Search the listing below for the word "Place" and copy each line that holds it.
● ● ●
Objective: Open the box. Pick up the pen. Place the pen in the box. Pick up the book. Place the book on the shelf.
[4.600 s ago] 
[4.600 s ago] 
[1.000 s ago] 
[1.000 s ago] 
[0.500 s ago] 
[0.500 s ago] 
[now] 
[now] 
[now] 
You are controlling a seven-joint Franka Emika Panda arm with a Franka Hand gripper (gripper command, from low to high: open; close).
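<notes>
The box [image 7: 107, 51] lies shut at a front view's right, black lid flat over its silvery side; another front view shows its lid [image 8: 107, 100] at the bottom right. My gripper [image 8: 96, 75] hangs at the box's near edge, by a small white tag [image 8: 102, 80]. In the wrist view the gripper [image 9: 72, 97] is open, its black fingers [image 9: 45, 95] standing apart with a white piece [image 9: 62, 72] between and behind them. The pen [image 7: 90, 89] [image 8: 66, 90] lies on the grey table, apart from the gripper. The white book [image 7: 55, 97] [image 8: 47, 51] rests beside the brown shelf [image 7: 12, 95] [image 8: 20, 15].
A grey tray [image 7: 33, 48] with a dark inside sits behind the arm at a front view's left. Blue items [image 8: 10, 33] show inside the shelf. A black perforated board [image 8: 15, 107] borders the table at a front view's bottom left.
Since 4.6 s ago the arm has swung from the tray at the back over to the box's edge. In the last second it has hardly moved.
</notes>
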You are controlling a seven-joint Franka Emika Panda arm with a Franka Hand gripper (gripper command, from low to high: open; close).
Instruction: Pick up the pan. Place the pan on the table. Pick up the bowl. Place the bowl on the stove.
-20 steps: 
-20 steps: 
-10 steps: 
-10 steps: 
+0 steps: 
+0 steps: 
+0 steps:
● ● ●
* **RESULT OF THE TASK**
Objective: Open the box. Pick up the pen. Place the pen in the box. Pick up the book. Place the book on the shelf.
Instruction: Pick up the pan. Place the pan on the table. Pick up the bowl. Place the bowl on the stove.

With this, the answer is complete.